Il tema: La città

Dalla seconda metà del XIX secolo, nella letteratura e nelle arti irrompe un tumultuoso scenario urbano. Tra i viali delle grandi capitali europee sciama una folla convulsa ed eccitata: un nuovo universo si staglia dinanzi agli occhi dei poeti, attratti o spaventati dai fermenti della modernità.

Che cos’è una città? Se dovessimo seguire un criterio puramente demografico, bisognerebbe rispondere: qualunque agglomerato residenziale che conti almeno 20 000 abitanti. Questa è la definizione delle Nazioni Unite, che però non aiuta a capire fino in fondo il significato che nella vita moderna ha assunto la dimensione urbana. “L’aria delle città rende liberi”, sosteneva un proverbio tedesco medievale, che è stato riformulato in mille modi: per qualcuno “rende soli”, per altri “rende felici”, o ancora “malati”, “tristi”, “intelligenti”…

Certo è che la città continua a costituire un’attrattiva irresistibile per milioni di persone in tutto il mondo, e ciò crea inevitabilmente gravi problemi ambientali e sociali. Molte metropoli, in effetti, vedono sorgere ai loro margini periferie miserabili – chiamate a seconda dei casi bidonville, baraccopoli, slums, favelas – dove si accalca una massa di disperati in condizioni di vita proibitive. Questo fenomeno per fortuna in Italia non ha ancora assunto dimensioni drammatiche, anche se dopo l’Unità si è assistito a un massiccio spopolamento delle campagne, proseguito per tutto il Novecento. È facile accorgersene chiedendo ai nonni da dove proviene la loro famiglia: non di rado la risposta evocherà località remote, pressoché sconosciute.

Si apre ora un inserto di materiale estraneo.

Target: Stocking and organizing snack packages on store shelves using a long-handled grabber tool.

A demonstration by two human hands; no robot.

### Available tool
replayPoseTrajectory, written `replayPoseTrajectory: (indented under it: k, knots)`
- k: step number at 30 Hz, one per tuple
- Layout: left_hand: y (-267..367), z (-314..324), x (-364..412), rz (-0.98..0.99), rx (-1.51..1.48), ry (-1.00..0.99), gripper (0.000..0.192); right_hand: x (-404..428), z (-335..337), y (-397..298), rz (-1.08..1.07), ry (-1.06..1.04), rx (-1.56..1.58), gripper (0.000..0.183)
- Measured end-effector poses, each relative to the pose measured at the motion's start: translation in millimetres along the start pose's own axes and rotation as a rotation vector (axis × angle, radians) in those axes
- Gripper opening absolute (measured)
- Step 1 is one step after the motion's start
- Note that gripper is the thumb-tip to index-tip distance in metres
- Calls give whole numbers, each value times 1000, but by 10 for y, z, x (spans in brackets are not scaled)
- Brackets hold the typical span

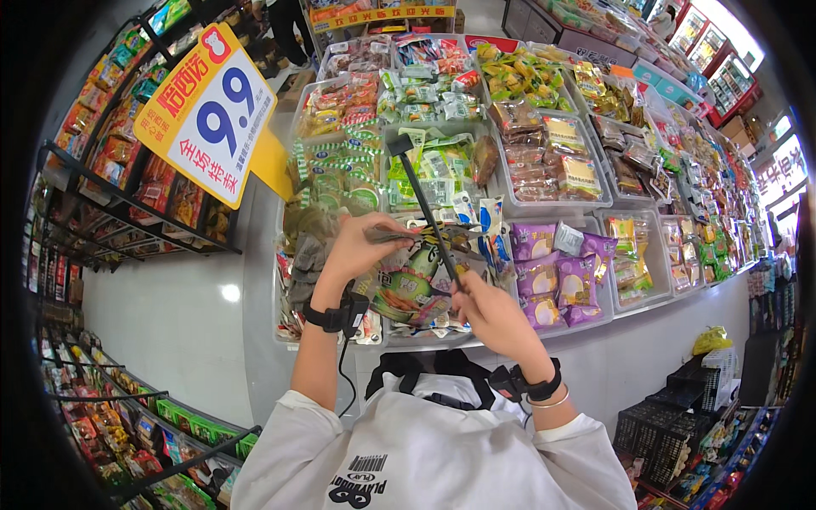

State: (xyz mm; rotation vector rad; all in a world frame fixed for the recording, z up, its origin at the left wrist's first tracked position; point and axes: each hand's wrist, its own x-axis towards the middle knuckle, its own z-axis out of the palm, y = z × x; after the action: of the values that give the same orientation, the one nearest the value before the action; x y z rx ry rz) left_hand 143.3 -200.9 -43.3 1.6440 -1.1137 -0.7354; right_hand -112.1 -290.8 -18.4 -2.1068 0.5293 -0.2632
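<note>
My left hand pinches the upper edge of some flat plastic snack packets, one of them a large printed green packet that hangs over the near bins. My right hand grips the lower end of a thin black rod, whose flat rectangular head rests over bright green packets in the bin beyond. The rod crosses in front of the held packets. Blue and white sachets lie just right of them. Purple packets fill the bin to the right of my right hand.
Clear plastic bins of wrapped snacks cover the display table ahead. A yellow and white price sign stands at the left rear. Snack shelves line the left side. Black crates are stacked at the lower right. A person stands at the far left.
</note>
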Motion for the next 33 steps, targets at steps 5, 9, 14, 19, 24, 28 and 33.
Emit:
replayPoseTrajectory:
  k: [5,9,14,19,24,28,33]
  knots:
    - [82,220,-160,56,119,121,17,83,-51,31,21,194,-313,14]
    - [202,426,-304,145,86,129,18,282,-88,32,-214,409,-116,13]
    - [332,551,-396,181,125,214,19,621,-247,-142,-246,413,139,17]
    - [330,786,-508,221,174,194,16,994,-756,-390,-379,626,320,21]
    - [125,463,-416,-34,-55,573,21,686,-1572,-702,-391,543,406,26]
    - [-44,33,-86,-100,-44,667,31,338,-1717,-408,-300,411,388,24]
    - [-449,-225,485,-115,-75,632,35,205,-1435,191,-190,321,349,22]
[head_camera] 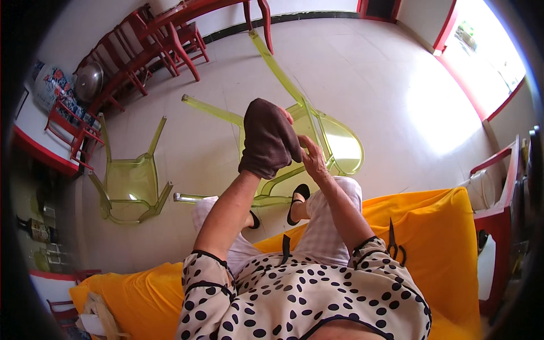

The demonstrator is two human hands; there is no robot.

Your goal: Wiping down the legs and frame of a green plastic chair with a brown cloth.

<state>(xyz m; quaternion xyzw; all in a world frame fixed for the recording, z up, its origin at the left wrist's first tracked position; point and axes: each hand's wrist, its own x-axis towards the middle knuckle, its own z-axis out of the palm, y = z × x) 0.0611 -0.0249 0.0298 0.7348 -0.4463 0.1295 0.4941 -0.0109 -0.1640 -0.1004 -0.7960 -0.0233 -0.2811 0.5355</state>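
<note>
A dark brown cloth piece (270,140), perhaps a sock, covers most of my left hand (287,114). Only some fingers show past its far right edge, so their grip is hidden. From the right, my right hand (314,161) meets the cloth's lower right corner, which lies between its thumb and fingers. Beneath both hands, a transparent yellow-green plastic chair (293,123) lies tipped over on the floor. Scissors with black handles (395,244) rest on the orange-yellow cover (442,238) by my right elbow.
A second yellow-green chair (131,182) lies upturned at the left. Red wooden chairs (127,42) and a red table (191,15) line the upper left, near a large patterned vase (53,87). At the right stand a white bucket (482,189) and red furniture (499,221).
</note>
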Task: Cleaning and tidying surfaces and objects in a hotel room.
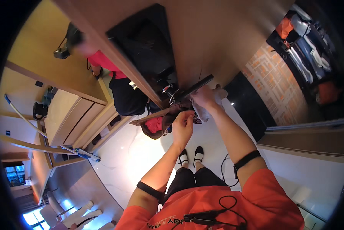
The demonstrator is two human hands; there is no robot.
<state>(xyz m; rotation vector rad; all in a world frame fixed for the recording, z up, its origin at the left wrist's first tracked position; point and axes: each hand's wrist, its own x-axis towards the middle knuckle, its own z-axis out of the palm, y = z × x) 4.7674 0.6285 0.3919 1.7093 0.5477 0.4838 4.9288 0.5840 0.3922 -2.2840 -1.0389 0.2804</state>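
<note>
A brown bag [157, 132] with red cloth [154, 124] showing in it hangs beside a door, close to a black lever handle [196, 87]. At the bag's right side my left hand [183, 126] has its fingers curled and thumb near the index finger; whether it pinches anything is unclear. My right hand [203, 97] is just below the lever, against a greyish soft item [202, 110] that hangs around it. Its fingertips are hidden, so its grip does not show. Small metal rings and a red-and-white tag [167, 88] hang near the handle's base.
A black panel [143, 37] is set in the brown door [212, 31]. Left of the door edge stands another person [118, 92] in red and black. A wooden cabinet [77, 118] and a long-handled mop [85, 155] are at left. Clothes and bags [307, 49] hang at upper right.
</note>
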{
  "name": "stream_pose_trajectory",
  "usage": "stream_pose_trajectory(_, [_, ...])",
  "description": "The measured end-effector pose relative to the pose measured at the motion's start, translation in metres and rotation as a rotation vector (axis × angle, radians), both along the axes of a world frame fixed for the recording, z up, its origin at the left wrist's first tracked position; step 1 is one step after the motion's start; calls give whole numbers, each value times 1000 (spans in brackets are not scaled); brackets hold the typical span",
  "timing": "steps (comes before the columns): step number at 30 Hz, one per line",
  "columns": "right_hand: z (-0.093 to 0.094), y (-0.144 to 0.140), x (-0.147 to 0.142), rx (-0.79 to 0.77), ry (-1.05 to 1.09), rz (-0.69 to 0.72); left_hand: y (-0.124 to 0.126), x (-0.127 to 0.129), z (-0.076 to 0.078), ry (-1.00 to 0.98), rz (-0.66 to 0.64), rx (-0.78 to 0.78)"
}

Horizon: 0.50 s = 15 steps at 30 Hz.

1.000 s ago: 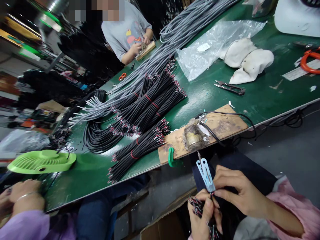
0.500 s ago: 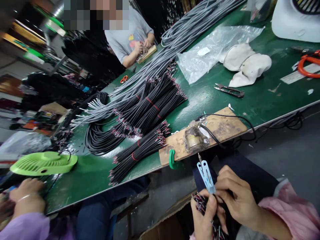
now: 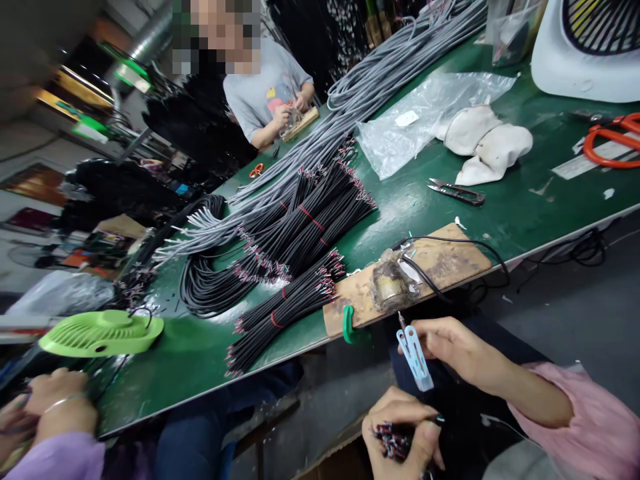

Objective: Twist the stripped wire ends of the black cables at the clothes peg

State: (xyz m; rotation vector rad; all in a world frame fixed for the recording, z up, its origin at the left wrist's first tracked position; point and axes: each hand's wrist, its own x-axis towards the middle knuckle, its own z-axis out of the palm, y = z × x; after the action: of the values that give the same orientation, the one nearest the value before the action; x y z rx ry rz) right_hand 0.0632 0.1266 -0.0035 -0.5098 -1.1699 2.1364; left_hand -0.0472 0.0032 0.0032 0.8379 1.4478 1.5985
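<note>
Just below the right hand, curled behind the blue clip, grip unclear, the left hand clutches wires!

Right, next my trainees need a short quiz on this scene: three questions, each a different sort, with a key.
1. What does the left hand hold?
a) orange scissors
b) a bunch of thin cables
c) a white glove

2. True or false: the green clamp is at the edge of the wooden board.

3. Fill in: the bands round the black cables are ___.

Key: 1 b; 2 true; 3 red.
</note>
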Motion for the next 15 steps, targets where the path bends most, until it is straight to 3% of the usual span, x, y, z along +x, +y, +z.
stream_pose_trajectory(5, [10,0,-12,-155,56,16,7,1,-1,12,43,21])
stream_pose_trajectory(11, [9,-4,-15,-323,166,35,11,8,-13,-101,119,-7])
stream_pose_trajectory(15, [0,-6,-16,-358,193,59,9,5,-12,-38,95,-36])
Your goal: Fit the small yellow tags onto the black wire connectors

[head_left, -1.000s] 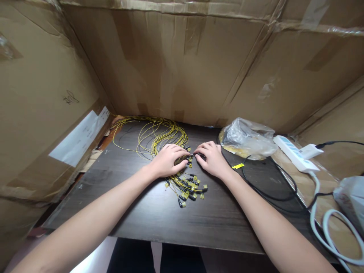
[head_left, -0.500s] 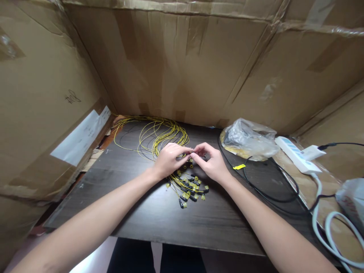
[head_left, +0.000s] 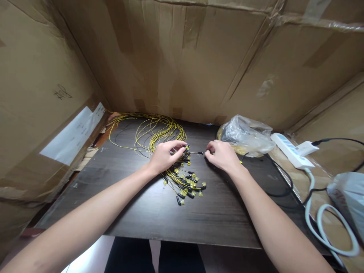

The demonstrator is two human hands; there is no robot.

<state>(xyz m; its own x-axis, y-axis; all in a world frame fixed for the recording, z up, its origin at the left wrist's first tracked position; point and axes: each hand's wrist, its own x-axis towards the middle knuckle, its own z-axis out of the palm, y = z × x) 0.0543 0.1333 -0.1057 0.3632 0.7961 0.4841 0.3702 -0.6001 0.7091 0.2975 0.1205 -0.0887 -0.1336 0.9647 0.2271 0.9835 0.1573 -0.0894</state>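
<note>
Yellow thin cables with black plug ends (head_left: 182, 178) lie fanned on the dark wood-grain tabletop (head_left: 159, 216), their long loops coiled toward the far left corner and their plugs bunched between your two hands. Your left hand (head_left: 165, 157) rests on that bundle, thumb and forefinger pinched together on one strand just behind its black plug. Your right hand (head_left: 223, 155) sits just to the right, fingers curled with the tips closed near a single black-tipped cable end (head_left: 199, 152); whether they actually grip it, you cannot tell from this view. That single strand runs almost level from left to right across the gap between your hands, so its long axis points straight from one set of fingertips to the other. The free black tip lies nearer your right hand, while the rest of the strand stays under your left.

Beyond your right hand a crumpled clear plastic bag (head_left: 247, 134) sits near the cardboard wall (head_left: 199, 57), with a white power strip (head_left: 290, 151) and a black cord (head_left: 281, 182) further right.
</note>
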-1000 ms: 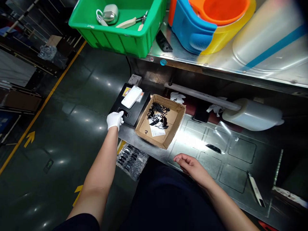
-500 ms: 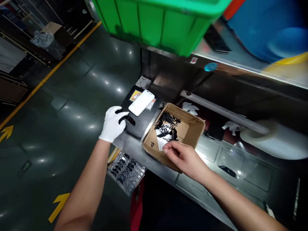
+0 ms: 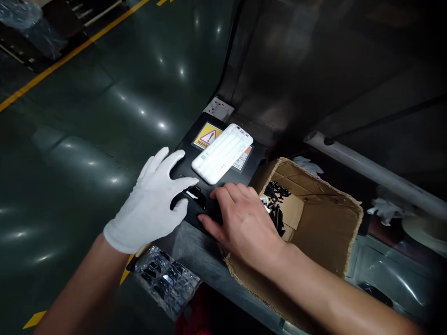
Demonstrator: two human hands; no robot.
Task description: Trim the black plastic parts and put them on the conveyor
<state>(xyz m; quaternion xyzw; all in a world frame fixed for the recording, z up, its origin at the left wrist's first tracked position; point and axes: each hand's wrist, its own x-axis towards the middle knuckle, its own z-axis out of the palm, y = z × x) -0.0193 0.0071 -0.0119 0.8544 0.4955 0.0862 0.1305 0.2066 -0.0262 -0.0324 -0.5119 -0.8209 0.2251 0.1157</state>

Il tessuto della civiltà italiana si fonda su una fitta rete di città medie e piccole, e molte fra le maggiori – come Firenze, Venezia, Roma – sono fra le mete più ambite del turismo urbano planetario. Sono in tanti a pensare che non ci sia posto più affascinante di una piazza italiana, il simbolo di uno stile di vita invidiato. D’altronde le difficoltà non mancano: le grandi città presentano contraddizioni irrisolte, appaiono pericolose, inquinate, determinano un senso di smarrimento, o meglio di “spaesamento”, un termine che rimanda proprio all’estraneità che si prova una volta usciti dalla dimensione rassicurante del proprio paese.

In Italia i più accaniti detrattori della realtà urbana da secoli sono proprio i poeti, che alla fatidica domanda se sia preferibile abitare in città o in campagna, hanno sempre dato in stragrande maggioranza la stessa risposta: meglio la vita sobria e sana del “buon villano”, misero magari, ma contento del proprio, in armonioso rapporto con la comunità alla quale appartiene. È una visione idealizzata, sempre più difficile da sostenere oggi, quando fuori dalle città non si incontrano ameni villaggetti, ma un hinterland cresciuto a dismisura, fatto di capannoni e distese di anonime villette, dove i vicini neppure si conoscono fra loro. Ecco allora che si finisce con il rimpiangere il passato, dimenticando quanto fosse ingiusta e dura – soprattutto per le donne – la vita nel mondo contadino.